Provide the data again in its entirety, exactly as given.
---*---
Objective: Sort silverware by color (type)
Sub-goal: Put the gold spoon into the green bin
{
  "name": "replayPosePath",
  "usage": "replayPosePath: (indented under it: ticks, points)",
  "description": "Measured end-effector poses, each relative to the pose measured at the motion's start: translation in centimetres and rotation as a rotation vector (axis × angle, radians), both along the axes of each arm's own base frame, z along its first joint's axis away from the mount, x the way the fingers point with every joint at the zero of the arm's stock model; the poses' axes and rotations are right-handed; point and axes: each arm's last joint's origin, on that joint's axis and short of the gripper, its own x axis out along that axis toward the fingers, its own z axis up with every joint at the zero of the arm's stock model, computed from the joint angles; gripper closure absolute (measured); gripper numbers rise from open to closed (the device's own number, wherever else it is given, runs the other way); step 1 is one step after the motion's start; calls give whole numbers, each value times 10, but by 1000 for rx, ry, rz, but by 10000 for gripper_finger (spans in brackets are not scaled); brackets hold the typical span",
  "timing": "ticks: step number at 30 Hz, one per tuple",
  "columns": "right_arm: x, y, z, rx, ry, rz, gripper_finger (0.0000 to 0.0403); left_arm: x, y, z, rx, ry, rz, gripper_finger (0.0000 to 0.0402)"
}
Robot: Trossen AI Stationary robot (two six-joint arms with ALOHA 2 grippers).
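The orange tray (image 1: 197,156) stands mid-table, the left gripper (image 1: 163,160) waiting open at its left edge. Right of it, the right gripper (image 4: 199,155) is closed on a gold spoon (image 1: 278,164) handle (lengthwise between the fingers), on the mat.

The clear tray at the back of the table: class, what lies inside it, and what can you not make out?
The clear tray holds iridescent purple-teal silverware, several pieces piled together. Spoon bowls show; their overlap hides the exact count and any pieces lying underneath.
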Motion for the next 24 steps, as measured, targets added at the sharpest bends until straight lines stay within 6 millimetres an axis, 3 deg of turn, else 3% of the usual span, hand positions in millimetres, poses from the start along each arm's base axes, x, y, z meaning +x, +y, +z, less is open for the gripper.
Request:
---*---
=== Task result ===
Objective: Sort silverware by color (type)
Sub-goal: Put the gold spoon into the green bin
{
  "name": "replayPosePath",
  "usage": "replayPosePath: (indented under it: ticks, points)",
  "description": "Measured end-effector poses, each relative to the pose measured at the motion's start: translation in centimetres and rotation as a rotation vector (axis × angle, radians), both along the axes of each arm's own base frame, z along its first joint's axis away from the mount, x the way the fingers point with every joint at the zero of the arm's stock model; the poses' axes and rotations are right-handed; point and axes: each arm's last joint's origin, on that joint's axis and short of the gripper, its own x axis out along that axis toward the fingers, its own z axis up with every joint at the zero of the arm's stock model, computed from the joint angles; gripper closure absolute (measured); gripper numbers rise from open to closed (the device's own number, wherever else it is given, runs the other way); step 1 is one step after the motion's start; calls give whole numbers, each value times 10, but by 1000 for rx, ry, rz, but by 10000 for gripper_finger (spans in brackets are not scaled); brackets hold the typical span",
  "timing": "ticks: step number at 30 Hz, one per tuple",
  "columns": "right_arm: x, y, z, rx, ry, rz, gripper_finger (0.0000 to 0.0403); left_arm: x, y, z, rx, ry, rz, gripper_finger (0.0000 to 0.0402)"
}
Robot: Trossen AI Stationary robot (two six-joint arms with ALOHA 2 grippers).
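The orange tray (image 1: 197,156) stands mid-table, the left gripper (image 1: 163,160) waiting open at its left edge. Right of it, the right gripper (image 4: 199,155) is closed on a gold spoon (image 1: 278,164) handle (lengthwise between the fingers), on the mat.

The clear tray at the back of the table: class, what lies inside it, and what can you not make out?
The clear tray holds iridescent purple-teal silverware, several pieces piled together. Spoon bowls show; their overlap hides the exact count and any pieces lying underneath.
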Motion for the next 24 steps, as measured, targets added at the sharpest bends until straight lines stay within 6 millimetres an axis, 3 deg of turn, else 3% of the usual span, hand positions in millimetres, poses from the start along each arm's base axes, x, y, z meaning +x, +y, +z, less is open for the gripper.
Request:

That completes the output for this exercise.